▶ _WORK INSTRUCTIONS_: Retype all of the data exactly as given.

▶ _RAW DATA_:
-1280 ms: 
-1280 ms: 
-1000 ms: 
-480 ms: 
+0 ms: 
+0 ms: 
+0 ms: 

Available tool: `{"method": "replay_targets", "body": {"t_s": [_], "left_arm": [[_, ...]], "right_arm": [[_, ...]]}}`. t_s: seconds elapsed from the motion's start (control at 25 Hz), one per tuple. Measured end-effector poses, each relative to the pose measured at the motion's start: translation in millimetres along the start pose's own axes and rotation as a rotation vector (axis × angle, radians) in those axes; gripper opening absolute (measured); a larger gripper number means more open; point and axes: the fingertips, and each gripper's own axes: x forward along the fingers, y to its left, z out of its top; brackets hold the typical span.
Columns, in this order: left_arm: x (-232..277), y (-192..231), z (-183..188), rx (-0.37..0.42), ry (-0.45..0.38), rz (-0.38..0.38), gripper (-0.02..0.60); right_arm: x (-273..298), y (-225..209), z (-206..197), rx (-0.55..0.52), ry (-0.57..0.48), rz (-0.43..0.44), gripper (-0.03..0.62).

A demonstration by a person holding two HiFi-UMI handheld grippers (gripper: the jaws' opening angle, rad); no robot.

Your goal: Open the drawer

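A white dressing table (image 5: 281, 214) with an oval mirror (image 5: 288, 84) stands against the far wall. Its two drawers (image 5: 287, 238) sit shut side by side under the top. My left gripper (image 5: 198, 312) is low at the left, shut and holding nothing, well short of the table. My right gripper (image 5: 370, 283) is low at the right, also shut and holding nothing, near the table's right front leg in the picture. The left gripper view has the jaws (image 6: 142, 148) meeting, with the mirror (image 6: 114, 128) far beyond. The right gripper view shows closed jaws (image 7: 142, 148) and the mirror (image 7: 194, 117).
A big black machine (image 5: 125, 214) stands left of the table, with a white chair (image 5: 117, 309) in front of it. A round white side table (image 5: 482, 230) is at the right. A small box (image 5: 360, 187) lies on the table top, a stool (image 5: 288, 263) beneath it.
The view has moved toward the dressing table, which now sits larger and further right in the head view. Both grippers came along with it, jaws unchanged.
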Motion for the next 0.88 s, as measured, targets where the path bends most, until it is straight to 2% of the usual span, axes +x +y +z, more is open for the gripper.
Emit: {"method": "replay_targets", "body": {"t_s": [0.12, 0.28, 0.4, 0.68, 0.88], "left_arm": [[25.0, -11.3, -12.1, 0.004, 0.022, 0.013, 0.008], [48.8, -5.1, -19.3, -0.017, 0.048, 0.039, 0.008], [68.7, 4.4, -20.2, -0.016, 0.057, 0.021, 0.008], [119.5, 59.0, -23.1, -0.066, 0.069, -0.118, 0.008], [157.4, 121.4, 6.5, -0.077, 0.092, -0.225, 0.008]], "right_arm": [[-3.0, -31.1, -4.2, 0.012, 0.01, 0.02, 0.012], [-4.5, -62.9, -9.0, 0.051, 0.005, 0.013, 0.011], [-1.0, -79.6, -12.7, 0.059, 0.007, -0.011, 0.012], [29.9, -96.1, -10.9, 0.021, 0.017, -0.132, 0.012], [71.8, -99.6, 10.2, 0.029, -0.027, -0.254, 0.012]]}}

▶ _OUTPUT BELOW_:
-1280 ms: 
-1280 ms: 
-1000 ms: 
-480 ms: 
+0 ms: 
+0 ms: 
+0 ms: 

Available tool: `{"method": "replay_targets", "body": {"t_s": [_], "left_arm": [[_, ...]], "right_arm": [[_, ...]]}}`. t_s: seconds elapsed from the motion's start (control at 25 Hz), one per tuple. Measured end-effector poses, each relative to the pose measured at the motion's start: translation in millimetres along the start pose's own axes and rotation as a rotation vector (axis × angle, radians) in those axes; gripper opening absolute (measured); a larger gripper number means more open; point and axes: the fingertips, and each gripper's own axes: x forward along the fingers, y to its left, z out of its top; brackets hold the typical span.
Columns, in this order: left_arm: x (-232..277), y (-192..231), z (-183..188), rx (-0.37..0.42), ry (-0.45..0.38), rz (-0.38..0.38), gripper (-0.02..0.60); right_arm: x (-273..298), y (-225..209), z (-206..197), rx (-0.55..0.52), ry (-0.57..0.48), rz (-0.43..0.44), gripper (-0.03..0.62).

A demonstration by a person holding two HiFi-UMI handheld grippers (gripper: the jaws' opening angle, rad); no robot.

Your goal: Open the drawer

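A white dressing table (image 5: 281, 214) with an oval mirror (image 5: 288, 84) stands against the far wall. Its two drawers (image 5: 287, 238) sit shut side by side under the top. My left gripper (image 5: 198, 312) is low at the left, shut and holding nothing, well short of the table. My right gripper (image 5: 370, 283) is low at the right, also shut and holding nothing, near the table's right front leg in the picture. The left gripper view has the jaws (image 6: 142, 148) meeting, with the mirror (image 6: 114, 128) far beyond. The right gripper view shows closed jaws (image 7: 142, 148) and the mirror (image 7: 194, 117).
A big black machine (image 5: 125, 214) stands left of the table, with a white chair (image 5: 117, 309) in front of it. A round white side table (image 5: 482, 230) is at the right. A small box (image 5: 360, 187) lies on the table top, a stool (image 5: 288, 263) beneath it.
The view has moved toward the dressing table, which now sits larger and further right in the head view. Both grippers came along with it, jaws unchanged.
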Motion for the next 0.88 s, as measured, targets where the path bends most, until it is straight to 2% of the usual span, axes +x +y +z, more is open for the gripper.
Emit: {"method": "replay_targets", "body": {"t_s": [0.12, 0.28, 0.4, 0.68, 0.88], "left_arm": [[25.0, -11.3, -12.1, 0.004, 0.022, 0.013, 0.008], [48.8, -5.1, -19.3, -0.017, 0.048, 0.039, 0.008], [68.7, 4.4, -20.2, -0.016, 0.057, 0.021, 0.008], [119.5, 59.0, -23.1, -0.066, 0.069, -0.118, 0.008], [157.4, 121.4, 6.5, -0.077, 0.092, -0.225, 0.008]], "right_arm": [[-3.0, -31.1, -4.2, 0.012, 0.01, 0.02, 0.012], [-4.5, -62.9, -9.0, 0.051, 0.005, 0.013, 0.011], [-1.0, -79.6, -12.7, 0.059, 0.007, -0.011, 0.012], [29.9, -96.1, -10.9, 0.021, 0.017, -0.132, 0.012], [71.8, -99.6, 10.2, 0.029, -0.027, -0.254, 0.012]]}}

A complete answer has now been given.